Requirement
Please transcribe every record below exactly as it appears.

Stored dataset items:
/---

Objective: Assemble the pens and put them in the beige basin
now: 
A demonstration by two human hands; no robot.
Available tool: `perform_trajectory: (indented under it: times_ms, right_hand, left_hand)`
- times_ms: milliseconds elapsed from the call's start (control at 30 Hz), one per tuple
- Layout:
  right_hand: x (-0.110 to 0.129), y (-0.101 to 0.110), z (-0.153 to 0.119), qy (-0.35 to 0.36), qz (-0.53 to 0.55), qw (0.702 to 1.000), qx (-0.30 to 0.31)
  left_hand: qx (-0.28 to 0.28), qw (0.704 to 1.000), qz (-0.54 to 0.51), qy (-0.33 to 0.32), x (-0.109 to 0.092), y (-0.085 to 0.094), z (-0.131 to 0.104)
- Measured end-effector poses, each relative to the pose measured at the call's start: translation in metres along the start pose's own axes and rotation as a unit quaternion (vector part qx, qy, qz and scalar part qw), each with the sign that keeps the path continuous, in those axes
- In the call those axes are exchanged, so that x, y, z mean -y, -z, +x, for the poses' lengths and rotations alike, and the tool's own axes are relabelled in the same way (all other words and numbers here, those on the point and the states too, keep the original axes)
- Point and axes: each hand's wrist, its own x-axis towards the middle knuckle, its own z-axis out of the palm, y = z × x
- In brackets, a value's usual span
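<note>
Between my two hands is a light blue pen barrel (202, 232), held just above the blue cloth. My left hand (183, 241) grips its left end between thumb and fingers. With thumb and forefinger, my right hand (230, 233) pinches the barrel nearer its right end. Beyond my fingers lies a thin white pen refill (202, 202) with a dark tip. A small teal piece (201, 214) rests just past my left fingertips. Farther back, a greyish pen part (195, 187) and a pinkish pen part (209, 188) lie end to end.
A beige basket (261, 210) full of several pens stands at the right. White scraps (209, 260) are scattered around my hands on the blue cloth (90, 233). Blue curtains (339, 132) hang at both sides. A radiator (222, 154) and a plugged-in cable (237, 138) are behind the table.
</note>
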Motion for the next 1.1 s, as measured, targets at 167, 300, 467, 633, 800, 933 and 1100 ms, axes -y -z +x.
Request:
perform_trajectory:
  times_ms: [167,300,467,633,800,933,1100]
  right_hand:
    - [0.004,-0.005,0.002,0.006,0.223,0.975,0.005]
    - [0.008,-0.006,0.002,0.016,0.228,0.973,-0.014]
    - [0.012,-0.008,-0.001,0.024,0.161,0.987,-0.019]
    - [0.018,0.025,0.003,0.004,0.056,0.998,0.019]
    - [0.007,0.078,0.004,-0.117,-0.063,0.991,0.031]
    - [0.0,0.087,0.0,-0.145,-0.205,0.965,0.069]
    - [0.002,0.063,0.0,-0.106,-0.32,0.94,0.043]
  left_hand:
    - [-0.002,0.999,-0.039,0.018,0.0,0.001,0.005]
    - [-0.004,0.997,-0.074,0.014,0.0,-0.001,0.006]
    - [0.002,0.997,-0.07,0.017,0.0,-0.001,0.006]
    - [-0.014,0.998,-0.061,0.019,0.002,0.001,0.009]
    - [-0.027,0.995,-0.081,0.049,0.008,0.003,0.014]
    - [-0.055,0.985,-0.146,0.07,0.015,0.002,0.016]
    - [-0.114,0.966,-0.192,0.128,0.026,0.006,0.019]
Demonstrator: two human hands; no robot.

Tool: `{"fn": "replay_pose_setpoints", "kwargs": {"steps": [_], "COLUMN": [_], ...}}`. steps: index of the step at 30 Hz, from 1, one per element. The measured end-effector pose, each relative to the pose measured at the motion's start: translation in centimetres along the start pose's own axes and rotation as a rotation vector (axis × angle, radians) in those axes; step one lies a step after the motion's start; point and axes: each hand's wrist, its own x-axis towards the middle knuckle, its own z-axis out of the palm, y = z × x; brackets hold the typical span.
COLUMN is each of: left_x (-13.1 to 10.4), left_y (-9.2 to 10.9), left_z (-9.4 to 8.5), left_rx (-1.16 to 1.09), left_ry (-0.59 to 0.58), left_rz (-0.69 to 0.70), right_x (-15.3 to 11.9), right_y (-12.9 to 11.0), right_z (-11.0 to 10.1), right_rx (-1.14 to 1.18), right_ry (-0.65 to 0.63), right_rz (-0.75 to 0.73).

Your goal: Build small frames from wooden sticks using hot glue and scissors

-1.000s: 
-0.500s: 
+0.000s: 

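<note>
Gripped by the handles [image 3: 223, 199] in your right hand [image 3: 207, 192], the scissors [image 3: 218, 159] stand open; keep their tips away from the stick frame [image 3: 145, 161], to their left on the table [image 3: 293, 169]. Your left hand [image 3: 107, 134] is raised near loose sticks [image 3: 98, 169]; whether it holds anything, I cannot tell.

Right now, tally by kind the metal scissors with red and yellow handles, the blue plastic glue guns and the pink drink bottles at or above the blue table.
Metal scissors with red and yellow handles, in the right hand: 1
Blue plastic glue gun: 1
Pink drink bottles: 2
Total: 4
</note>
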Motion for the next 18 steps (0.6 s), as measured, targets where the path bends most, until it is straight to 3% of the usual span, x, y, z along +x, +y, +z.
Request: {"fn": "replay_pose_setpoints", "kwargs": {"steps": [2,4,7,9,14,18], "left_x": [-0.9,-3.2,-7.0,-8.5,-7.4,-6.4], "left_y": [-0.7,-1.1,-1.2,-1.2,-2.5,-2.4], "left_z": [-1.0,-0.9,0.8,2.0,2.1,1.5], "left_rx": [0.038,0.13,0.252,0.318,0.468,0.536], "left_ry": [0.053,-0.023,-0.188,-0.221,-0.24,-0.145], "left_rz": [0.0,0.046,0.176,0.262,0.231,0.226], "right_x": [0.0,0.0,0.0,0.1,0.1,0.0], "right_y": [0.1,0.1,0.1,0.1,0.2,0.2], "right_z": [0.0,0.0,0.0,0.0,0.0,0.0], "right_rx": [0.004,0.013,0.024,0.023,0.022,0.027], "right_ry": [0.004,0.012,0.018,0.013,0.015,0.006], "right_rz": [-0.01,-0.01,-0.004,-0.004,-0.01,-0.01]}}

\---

Exercise result
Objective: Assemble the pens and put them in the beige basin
now: 
A demonstration by two human hands; no robot.
Available tool: `perform_trajectory: (indented under it: times_ms, right_hand, left_hand)`
- times_ms: milliseconds elapsed from the call's start (control at 30 Hz), one per tuple
- Layout:
  right_hand: x (-0.110 to 0.129), y (-0.101 to 0.110), z (-0.153 to 0.119), qy (-0.35 to 0.36), qz (-0.53 to 0.55), qw (0.702 to 1.000), qx (-0.30 to 0.31)
  left_hand: qx (-0.28 to 0.28), qw (0.704 to 1.000), qz (-0.54 to 0.51), qy (-0.33 to 0.32), x (-0.109 to 0.092), y (-0.085 to 0.094), z (-0.131 to 0.104)
- Measured end-effector poses, each relative to the pose measured at the call's start: translation in metres along the start pose's own axes and rotation as a unit quaternion (vector part qx, qy, qz and scalar part qw), each with the sign that keeps the path continuous, in those axes
- In the call those axes are exchanged, so that x, y, z mean -y, -z, +x, for the poses' lengths and rotations alike, and the tool's own axes are relabelled in the same way (all other words and numbers here, those on the point and the states too, keep the original axes)
- Point and axes: each hand's wrist, its own x-axis towards the middle knuckle, its own z-axis out of the palm, y = z × x
- In brackets, a value's usual span
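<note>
Between my two hands is a light blue pen barrel (202, 232), held just above the blue cloth. My left hand (183, 241) grips its left end between thumb and fingers. With thumb and forefinger, my right hand (230, 233) pinches the barrel nearer its right end. Beyond my fingers lies a thin white pen refill (202, 202) with a dark tip. A small teal piece (201, 214) rests just past my left fingertips. Farther back, a greyish pen part (195, 187) and a pinkish pen part (209, 188) lie end to end.
A beige basket (261, 210) full of several pens stands at the right. White scraps (209, 260) are scattered around my hands on the blue cloth (90, 233). Blue curtains (339, 132) hang at both sides. A radiator (222, 154) and a plugged-in cable (237, 138) are behind the table.
</note>
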Motion for the next 1.1 s, as measured, targets at 167, 300, 467, 633, 800, 933 and 1100 ms, axes -y -z +x.
Request:
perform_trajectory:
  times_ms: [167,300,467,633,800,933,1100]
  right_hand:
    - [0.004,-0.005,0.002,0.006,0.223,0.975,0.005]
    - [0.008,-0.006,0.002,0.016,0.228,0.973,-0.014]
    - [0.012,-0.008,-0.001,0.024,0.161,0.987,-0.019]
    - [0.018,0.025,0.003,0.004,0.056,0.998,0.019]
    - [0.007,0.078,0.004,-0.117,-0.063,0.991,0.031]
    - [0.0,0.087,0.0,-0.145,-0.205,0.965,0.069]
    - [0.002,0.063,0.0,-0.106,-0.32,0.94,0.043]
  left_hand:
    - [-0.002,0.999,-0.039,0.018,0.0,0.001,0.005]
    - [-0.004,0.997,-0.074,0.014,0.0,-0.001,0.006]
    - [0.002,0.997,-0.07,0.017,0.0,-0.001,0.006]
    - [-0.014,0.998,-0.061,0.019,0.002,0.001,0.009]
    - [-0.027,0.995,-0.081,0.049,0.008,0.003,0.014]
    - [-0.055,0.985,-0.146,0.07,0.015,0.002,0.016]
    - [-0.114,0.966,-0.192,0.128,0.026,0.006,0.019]
Demonstrator: two human hands; no robot.

Tool: `{"fn": "replay_pose_setpoints", "kwargs": {"steps": [_], "COLUMN": [_], ...}}`. steps: index of the step at 30 Hz, from 1, one per element. The measured end-effector pose, each relative to the pose measured at the motion's start: translation in centimetres along the start pose's own axes and rotation as a rotation vector (axis × angle, radians) in those axes; step one lies a step after the motion's start; point and axes: each hand's wrist, its own x-axis towards the middle knuckle, its own z-axis out of the palm, y = z × x; brackets hold the typical span.
COLUMN is each of: left_x (-13.1 to 10.4), left_y (-9.2 to 10.9), left_z (-9.4 to 8.5), left_rx (-1.16 to 1.09), left_ry (-0.59 to 0.58), left_rz (-0.69 to 0.70), right_x (-15.3 to 11.9), right_y (-12.9 to 11.0), right_z (-11.0 to 10.1), right_rx (-1.14 to 1.18), right_ry (-0.65 to 0.63), right_rz (-0.75 to 0.73).

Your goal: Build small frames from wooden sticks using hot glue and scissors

-1.000s: 
-0.500s: 
+0.000s: 

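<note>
Gripped by the handles [image 3: 223, 199] in your right hand [image 3: 207, 192], the scissors [image 3: 218, 159] stand open; keep their tips away from the stick frame [image 3: 145, 161], to their left on the table [image 3: 293, 169]. Your left hand [image 3: 107, 134] is raised near loose sticks [image 3: 98, 169]; whether it holds anything, I cannot tell.

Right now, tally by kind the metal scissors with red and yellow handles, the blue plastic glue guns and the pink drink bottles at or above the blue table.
Metal scissors with red and yellow handles, in the right hand: 1
Blue plastic glue gun: 1
Pink drink bottles: 2
Total: 4
</note>
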Motion for the next 18 steps (0.6 s), as measured, targets where the path bends most, until it is straight to 3% of the usual span, x, y, z along +x, +y, +z.
Request: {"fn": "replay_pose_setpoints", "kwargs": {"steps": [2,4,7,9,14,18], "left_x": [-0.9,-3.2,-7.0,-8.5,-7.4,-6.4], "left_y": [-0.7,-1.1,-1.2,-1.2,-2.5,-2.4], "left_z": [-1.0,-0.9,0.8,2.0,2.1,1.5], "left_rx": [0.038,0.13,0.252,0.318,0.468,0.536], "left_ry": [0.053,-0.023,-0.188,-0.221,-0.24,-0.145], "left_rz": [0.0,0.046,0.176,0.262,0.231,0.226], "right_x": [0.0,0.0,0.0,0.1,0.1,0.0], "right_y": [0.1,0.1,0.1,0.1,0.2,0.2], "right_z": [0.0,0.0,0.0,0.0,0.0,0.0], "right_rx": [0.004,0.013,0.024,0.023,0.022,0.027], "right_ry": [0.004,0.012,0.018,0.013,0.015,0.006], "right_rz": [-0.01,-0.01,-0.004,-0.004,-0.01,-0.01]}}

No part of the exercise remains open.